#### Input data:
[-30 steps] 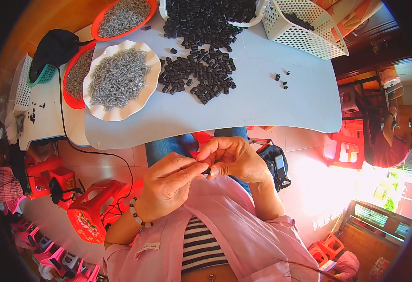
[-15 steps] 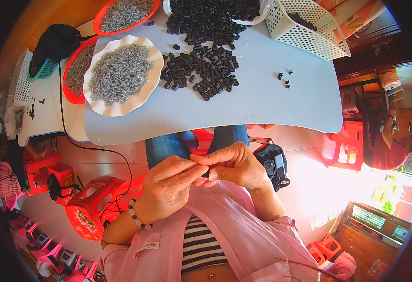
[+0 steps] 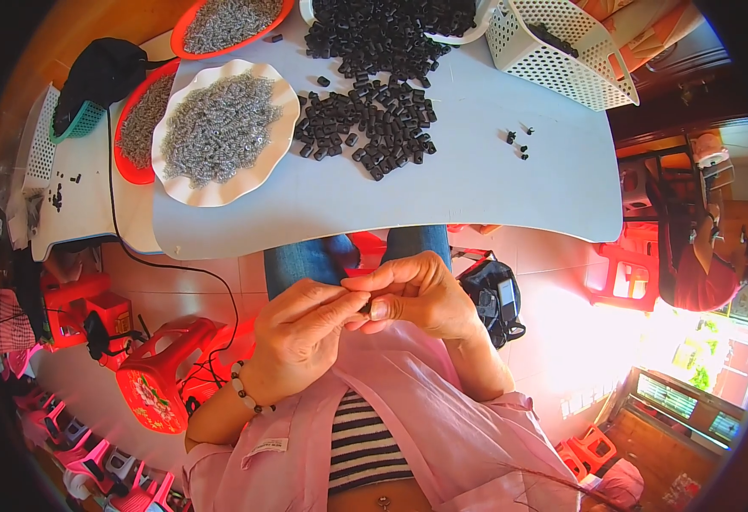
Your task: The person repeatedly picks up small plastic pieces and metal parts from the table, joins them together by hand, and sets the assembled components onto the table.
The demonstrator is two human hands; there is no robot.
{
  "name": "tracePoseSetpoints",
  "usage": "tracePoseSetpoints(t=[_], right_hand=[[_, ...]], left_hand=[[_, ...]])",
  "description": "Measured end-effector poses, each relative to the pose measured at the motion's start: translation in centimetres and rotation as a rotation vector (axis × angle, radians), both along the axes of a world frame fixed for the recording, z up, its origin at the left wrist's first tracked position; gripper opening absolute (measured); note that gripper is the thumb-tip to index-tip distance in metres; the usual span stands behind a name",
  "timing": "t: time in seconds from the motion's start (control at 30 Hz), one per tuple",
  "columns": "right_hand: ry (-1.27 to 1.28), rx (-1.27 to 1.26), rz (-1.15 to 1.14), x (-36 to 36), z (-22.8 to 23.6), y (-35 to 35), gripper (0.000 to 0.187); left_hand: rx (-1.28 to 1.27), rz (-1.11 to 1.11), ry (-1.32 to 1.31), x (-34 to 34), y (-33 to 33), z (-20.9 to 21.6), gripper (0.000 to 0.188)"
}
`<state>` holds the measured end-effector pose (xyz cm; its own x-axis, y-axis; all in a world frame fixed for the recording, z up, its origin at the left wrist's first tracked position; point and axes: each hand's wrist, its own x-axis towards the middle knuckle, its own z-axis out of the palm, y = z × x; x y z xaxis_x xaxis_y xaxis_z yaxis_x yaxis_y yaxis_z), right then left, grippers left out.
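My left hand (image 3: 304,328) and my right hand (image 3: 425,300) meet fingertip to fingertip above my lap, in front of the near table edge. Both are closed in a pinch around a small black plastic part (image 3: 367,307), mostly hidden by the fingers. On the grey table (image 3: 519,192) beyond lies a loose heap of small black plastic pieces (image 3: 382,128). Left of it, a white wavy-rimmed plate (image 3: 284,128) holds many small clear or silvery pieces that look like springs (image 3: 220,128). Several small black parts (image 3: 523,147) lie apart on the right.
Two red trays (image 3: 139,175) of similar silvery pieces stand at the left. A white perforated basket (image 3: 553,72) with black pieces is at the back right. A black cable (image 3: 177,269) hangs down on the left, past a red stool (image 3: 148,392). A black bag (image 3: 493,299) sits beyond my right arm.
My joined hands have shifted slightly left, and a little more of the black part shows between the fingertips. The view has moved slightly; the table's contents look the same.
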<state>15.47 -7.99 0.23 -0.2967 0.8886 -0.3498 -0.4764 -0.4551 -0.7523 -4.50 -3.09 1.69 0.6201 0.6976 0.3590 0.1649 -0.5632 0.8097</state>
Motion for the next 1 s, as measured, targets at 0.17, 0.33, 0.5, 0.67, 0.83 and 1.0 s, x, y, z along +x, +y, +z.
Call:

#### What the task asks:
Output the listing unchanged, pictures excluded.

#### Response box:
[-30 steps] 
[-15 steps] 
[+0 steps] 
Your task: The person repeatedly picks up small plastic pieces and metal parts from the table, joins them together by hand, and sets the assembled components onto the table.
The demonstrator is two human hands; there is no robot.
{
  "name": "tracePoseSetpoints",
  "usage": "tracePoseSetpoints(t=[_], right_hand=[[_, ...]], left_hand=[[_, ...]])",
  "description": "Measured end-effector poses, each relative to the pose measured at the motion's start: translation in centimetres and rotation as a rotation vector (axis × angle, radians), both along the axes of a world frame fixed for the recording, z up, its origin at the left wrist's first tracked position; gripper opening absolute (measured); note that gripper is the thumb-tip to index-tip distance in metres; the usual span stands behind a name",
  "timing": "t: time in seconds from the motion's start (control at 30 Hz), one per tuple",
  "columns": "right_hand: ry (-1.27 to 1.28), rx (-1.27 to 1.26), rz (-1.15 to 1.14), x (-36 to 36), z (-22.8 to 23.6), y (-35 to 35), gripper (0.000 to 0.187); left_hand: rx (-1.28 to 1.27), rz (-1.11 to 1.11), ry (-1.32 to 1.31), x (-34 to 34), y (-33 to 33), z (-20.9 to 21.6), gripper (0.000 to 0.188)"
}
`<state>` holds the measured end-effector pose (xyz cm; its own x-axis, y-axis; all in a world frame fixed for the recording, z up, its origin at the left wrist's first tracked position; point and axes: each hand's wrist, its own x-axis towards the middle knuckle, its own z-axis out of the palm, y = z × x; x y z xaxis_x xaxis_y xaxis_z yaxis_x yaxis_y yaxis_z), right then left, grippers left out.
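My left hand (image 3: 304,328) and my right hand (image 3: 425,300) meet fingertip to fingertip above my lap, in front of the near table edge. Both are closed in a pinch around a small black plastic part (image 3: 367,307), mostly hidden by the fingers. On the grey table (image 3: 519,192) beyond lies a loose heap of small black plastic pieces (image 3: 382,128). Left of it, a white wavy-rimmed plate (image 3: 284,128) holds many small clear or silvery pieces that look like springs (image 3: 220,128). Several small black parts (image 3: 523,147) lie apart on the right.
Two red trays (image 3: 139,175) of similar silvery pieces stand at the left. A white perforated basket (image 3: 553,72) with black pieces is at the back right. A black cable (image 3: 177,269) hangs down on the left, past a red stool (image 3: 148,392). A black bag (image 3: 493,299) sits beyond my right arm.
My joined hands have shifted slightly left, and a little more of the black part shows between the fingertips. The view has moved slightly; the table's contents look the same.
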<state>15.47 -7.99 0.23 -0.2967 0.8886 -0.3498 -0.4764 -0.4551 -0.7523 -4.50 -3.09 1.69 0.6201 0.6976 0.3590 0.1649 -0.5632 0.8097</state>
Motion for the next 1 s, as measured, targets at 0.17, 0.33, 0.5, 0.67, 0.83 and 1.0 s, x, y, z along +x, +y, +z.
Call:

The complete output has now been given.